Place of Manufacture: Greece, Attica, Athens

Medium/Technique Ceramic, Black Figure
Dimensions 20.8 cm (8 3/16 in.)
Credit Line John H. and Ernestine A. Payne Fund
Accession Number1989.317
ClassificationsVessels

DescriptionHerakles uses a bow and arrows against the flesh-eating marsh birds of Stymphalia in northern Arcadia. Herakles wears his magic lionskin as a shield, and his club rests in front of him. He is assisted by his nephew Iolaos, who wears a helmet and breastplate and is using a sling to attack the birds. There are ten birds, those flying toward Iolaos in formation. There are touches of added red and a key pattern to left above the figures. On the reserved (not white) shoulder: tongues above lotus buds. Meaningless inscriptions appear in field. These are mock inscriptions that are used when "the artist's literacy failed or no proper names were required" (Boardman, Athenian Black Figure Vases, p.200). Black figure on white ground.
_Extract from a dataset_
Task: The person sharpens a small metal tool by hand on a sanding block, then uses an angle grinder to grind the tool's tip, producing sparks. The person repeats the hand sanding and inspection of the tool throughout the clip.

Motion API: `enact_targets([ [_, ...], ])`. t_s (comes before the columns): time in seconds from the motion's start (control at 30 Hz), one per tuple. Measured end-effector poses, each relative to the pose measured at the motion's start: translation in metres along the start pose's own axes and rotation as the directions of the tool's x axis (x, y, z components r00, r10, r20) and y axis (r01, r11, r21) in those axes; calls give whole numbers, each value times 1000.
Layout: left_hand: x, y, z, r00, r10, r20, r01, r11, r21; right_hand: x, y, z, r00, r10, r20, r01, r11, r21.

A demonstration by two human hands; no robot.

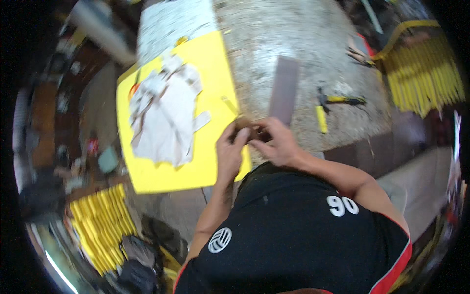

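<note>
Close to my body, at the table's near edge, both hands meet around a small brown piece (pixel 251 129). My left hand (pixel 229 149) is closed on its left side, with the thumb on top. The fingers of my right hand (pixel 278 143) pinch it from the right. Blur and the fingers hide its exact kind. Left of the hands lies a yellow sheet (pixel 208 171), with an irregular pale leather-like piece (pixel 169 115) spread on it. Just beyond my right hand rests a long flat dark brown strip (pixel 284 90).
On the worktable (pixel 313 49), a black-and-yellow hammer (pixel 345 100) lies at the right beside a yellow-handled tool (pixel 321 118). Pliers (pixel 360 58) lie farther back. Yellow strips (pixel 423 73) hang at the far right; more stacked yellow strips (pixel 103 225) are at lower left.
</note>
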State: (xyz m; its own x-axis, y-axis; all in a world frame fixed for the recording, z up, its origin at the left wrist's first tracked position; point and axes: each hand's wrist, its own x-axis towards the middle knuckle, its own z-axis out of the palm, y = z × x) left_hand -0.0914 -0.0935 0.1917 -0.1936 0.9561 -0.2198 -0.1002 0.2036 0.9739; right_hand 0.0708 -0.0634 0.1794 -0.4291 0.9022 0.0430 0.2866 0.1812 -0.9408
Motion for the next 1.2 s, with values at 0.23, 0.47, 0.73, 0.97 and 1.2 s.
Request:
enact_targets([
  [0.23, -3, -13, 1, 997, -1, 75, 8, 995, -102, -7, -5, -5, 999, -19, 51, 20, 1000, -7],
  [0.47, -5, -25, 22, 973, -76, 219, 89, 995, -50, -43, 0, -27, 1000, 22, -9, -22, 999, -32],
  [0.73, 8, -80, 90, 895, -62, 442, -10, 987, 158, -120, 26, -95, 953, 128, -274, -173, 974, -147],
  [0.97, -16, -89, 180, 863, -169, 476, 40, 963, 268, -176, 52, -175, 904, 184, -385, -255, 957, -140],
  [1.2, -71, -135, 333, 796, -316, 517, 103, 911, 399, -292, 97, -298, 753, 341, -563, -339, 934, 111],
])
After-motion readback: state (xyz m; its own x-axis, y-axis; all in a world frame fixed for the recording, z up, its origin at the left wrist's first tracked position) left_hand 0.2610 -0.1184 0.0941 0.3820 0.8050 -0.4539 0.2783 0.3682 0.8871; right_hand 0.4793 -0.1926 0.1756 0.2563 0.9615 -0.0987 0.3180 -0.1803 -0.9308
Condition: Mouth re-attached.

Compare with a near replica in Banco di Sicilia, Palermo.
ProvenanceSaid to come from Selinus (modern-day Selinunte). 1989, sold by Altantis Antiquities, New York, to the MFA [see note]; September 21, 2006, deaccessioned by the MFA for transfer to the Republic of Italy.

NOTE: MFA accession date: November 29, 1989. According to Robert E. Hecht, Jr., of Atlantis Antiquities, he purchased the lekythos in the 1960s from Hubert Herzfelder of Paris.